Records for the exercise section start
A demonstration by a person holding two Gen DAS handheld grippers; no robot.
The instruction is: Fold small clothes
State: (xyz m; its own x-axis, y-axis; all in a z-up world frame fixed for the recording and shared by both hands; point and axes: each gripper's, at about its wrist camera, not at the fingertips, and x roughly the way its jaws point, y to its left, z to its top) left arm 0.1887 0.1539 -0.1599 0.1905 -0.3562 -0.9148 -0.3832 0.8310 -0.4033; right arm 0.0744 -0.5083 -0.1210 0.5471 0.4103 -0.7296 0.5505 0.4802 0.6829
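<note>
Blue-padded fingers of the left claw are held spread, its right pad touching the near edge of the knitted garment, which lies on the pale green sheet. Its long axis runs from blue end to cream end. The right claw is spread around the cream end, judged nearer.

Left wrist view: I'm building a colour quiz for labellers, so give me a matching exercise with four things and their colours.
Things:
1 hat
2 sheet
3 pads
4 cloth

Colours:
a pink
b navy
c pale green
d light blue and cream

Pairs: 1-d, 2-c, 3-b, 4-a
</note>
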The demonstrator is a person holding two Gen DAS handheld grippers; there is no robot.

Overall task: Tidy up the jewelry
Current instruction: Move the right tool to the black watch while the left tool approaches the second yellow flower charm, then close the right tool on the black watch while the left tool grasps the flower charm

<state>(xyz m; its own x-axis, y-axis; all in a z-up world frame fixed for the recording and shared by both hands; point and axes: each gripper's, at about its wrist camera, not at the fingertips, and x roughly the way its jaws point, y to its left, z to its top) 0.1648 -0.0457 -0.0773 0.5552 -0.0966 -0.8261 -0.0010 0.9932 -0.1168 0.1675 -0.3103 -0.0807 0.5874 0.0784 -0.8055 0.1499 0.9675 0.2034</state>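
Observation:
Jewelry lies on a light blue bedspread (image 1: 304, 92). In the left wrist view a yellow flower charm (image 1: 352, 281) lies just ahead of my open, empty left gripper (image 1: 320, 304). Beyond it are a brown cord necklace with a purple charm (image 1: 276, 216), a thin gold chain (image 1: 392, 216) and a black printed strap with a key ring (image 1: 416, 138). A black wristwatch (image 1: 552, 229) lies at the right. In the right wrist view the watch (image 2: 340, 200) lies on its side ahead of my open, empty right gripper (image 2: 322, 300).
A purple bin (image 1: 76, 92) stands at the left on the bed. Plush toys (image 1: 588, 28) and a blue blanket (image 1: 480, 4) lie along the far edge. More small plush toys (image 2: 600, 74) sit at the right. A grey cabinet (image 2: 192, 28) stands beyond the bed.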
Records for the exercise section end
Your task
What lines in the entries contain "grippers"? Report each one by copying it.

Reply to the task
A demonstration by a person holding two Gen DAS handheld grippers; no robot.
The demonstrator is a person holding two Gen DAS handheld grippers; there is no robot.

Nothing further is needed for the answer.